Сыщики поехали на Привоз. Там тоже оказалось людно – то ли по случаю Пасхи, то ли всегда так… Лыков с любопытством обошел рынок. Особенно ему понравились рыбные ряды.
Цинковые прилавки были внутри набиты льдом, а снаружи покрыты чешуей вперемешку с солью. Чего только не лежало на этих прилавках! Одних бычков было три вида.
Титулярный советник завел шефа в свою любимую обжорку, и там туристы угостились на славу. Помимо обещанных ухи и колбасы Алексей Николаевич отведал дунайской сельди и балыка из черноморской белуги, а запил все это греческой водкой под названием мастика.
Водка ударила сыщикам в голову. Обнявшись, они пошли куда глаза глядят. К ним приставали проститутки с накрашенными губами:
– Дуся, какой вы цикавый! Угостите даму! А дама угостит вас.
Азвестопуло улыбался и говорил шефу:
– Вот бароха восемьдесят четвертой пробы. А вот, гляньте – девяносто шестой. У нас в Одессе все красавицы!
Неожиданно для себя полицейские очутились перед воротами с надписью «Минная рота». Возле них скучал часовой.
– Сережа, – опомнился Лыков, – мы загулялись. Пока шпионы воруют наши планы, мы дунайскую сельдь лопаем. С мастикой. Отведи меня в гостиницу и не тревожь до завтра. Утром займемся делом с новыми силами…

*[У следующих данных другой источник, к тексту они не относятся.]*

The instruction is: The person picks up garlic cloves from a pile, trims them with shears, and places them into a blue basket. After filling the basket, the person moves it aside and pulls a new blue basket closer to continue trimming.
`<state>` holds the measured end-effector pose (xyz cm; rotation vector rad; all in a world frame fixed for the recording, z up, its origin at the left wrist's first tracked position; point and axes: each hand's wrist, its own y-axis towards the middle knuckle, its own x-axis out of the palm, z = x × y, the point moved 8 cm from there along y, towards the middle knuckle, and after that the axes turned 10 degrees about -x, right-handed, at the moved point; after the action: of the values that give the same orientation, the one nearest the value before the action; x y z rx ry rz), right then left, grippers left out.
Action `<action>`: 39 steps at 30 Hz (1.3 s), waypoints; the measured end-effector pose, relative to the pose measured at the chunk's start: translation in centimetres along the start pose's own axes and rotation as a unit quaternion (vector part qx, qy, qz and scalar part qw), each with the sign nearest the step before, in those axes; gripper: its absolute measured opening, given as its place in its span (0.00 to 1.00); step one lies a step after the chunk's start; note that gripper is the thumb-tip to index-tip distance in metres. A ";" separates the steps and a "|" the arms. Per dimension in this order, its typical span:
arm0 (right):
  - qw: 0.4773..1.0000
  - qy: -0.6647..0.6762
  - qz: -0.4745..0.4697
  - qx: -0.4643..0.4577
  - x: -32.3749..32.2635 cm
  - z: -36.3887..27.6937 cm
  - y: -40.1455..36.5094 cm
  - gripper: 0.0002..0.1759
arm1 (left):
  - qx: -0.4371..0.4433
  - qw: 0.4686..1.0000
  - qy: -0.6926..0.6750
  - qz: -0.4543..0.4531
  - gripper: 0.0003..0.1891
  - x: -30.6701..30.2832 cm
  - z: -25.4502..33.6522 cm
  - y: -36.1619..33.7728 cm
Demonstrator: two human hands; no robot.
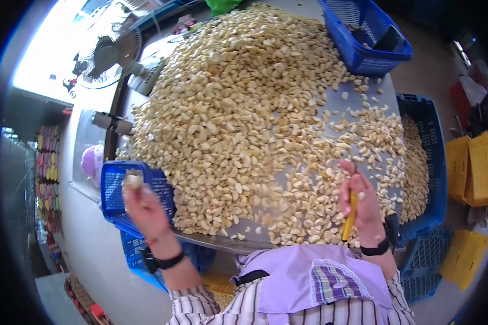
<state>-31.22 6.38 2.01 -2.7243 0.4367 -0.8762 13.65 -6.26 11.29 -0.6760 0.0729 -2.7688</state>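
Note:
My left hand (147,211) is raised over a small blue basket (113,203) at the table's left edge. Its fingers are pinched together on a pale cashew nut (133,180), slightly blurred. In my right hand (367,208) is a tool with a yellow handle (351,214), probably a small knife; its blade is hard to make out. This hand is above the near right part of a big heap of cashew nuts (228,108), which spreads over the metal table (244,230).
A blue basket (371,62) holding a dark object stands at the far right corner. Beside the table's right edge is a larger blue crate (431,141) of nuts. A fan (106,57) stands at the left. Another blue crate (138,260) sits below the small basket.

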 end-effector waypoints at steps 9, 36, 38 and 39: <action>0.999 0.009 0.045 0.023 -2.3 3.1 1.1 0.25 | 0.347 0.557 0.746 0.115 0.19 1.2 2.4 4.0; 0.973 0.187 0.053 0.128 -6.3 4.9 -3.6 0.27 | 0.055 0.952 0.260 -0.154 0.09 18.9 -22.0 -0.6; 0.979 0.141 0.124 0.077 -8.3 3.6 -3.2 0.27 | 0.122 0.938 0.287 -0.151 0.08 16.4 -20.6 1.2; 0.979 0.140 0.131 0.065 -8.8 3.4 -3.0 0.27 | 0.120 0.936 0.290 -0.158 0.08 15.9 -19.9 0.8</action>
<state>-35.41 12.76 -4.35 -2.3635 0.7451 -1.1712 -8.75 -12.04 0.61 0.2254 -0.2715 -3.1132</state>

На следующий день питерец явился на Преображенскую с больной головой. В дежурной комнате агенты обменивались крашеными пасхальными яйцами; досталось и Лыкову. Он зашел к начальнику. Перед ним навытяжку стояли двое громил, а Черкасов их отчитывал:
– Что же вы делаете, галота! И в какой день! Креста на вас нету.
– Провинились в чем, Андрей Яковлевич?
– Стыдно сказать, Алексей Николаич… Расстрелять их из поганого ружья! Прям обидно за Одессу. Эти два подлеца вчера в писсуаре Ланжероновского спуска ограбили ботинки у кочегара Иоганна Мюллера с английского парохода «Эльевник Гренж». В светлый пасхальный праздник! Ну ничего святого. Срам!
– А они сами-то хороши, – стал защищаться один из скоков. – Вспомни-ка, вашебродие, в какой день англичане бомбардировали Одессу?
– Это когда? – опешил начальник сыскного отделения.
Тут Лыков заступился за арестованных:
– Ведь он правду говорит. Мы вчера с Азвестопуло проходили мимо памятнику Ришелье. Там ядро в постаменте, помните? И на том ядре надпись: «Страстная суббота, тысяча восемьсот пятьдесят четвертый год». Им, значит, можно, а нам нельзя?
– Точно, – подхватил второй налетчик, – это мы за ту бомбардировку отомстили. Матери ихой черт! Шоб издохли все британцы! А то ходют, ломают фасон…
– А ведь и впрямь… – пробормотал губернский секретарь. – Я забыл. Ну раз такое дело, ступайте, ребята. В камеру.
Скоков-патриотов увели, и питерец заговорил о деле:
– Андрей Яковлевич, я хочу допросить всех «ежиков» по одному. И блатер-каинов тоже. Пусть дадут зацепки, где искать Степку Херсонского.
– Только, чур, не как в тот раз, – строго потребовал Черкасов. – Мне прокурорские проверки не нужны.
– Все будет чисто, – заверил коллежский советник. И добавил: – Зуб даю на холодец!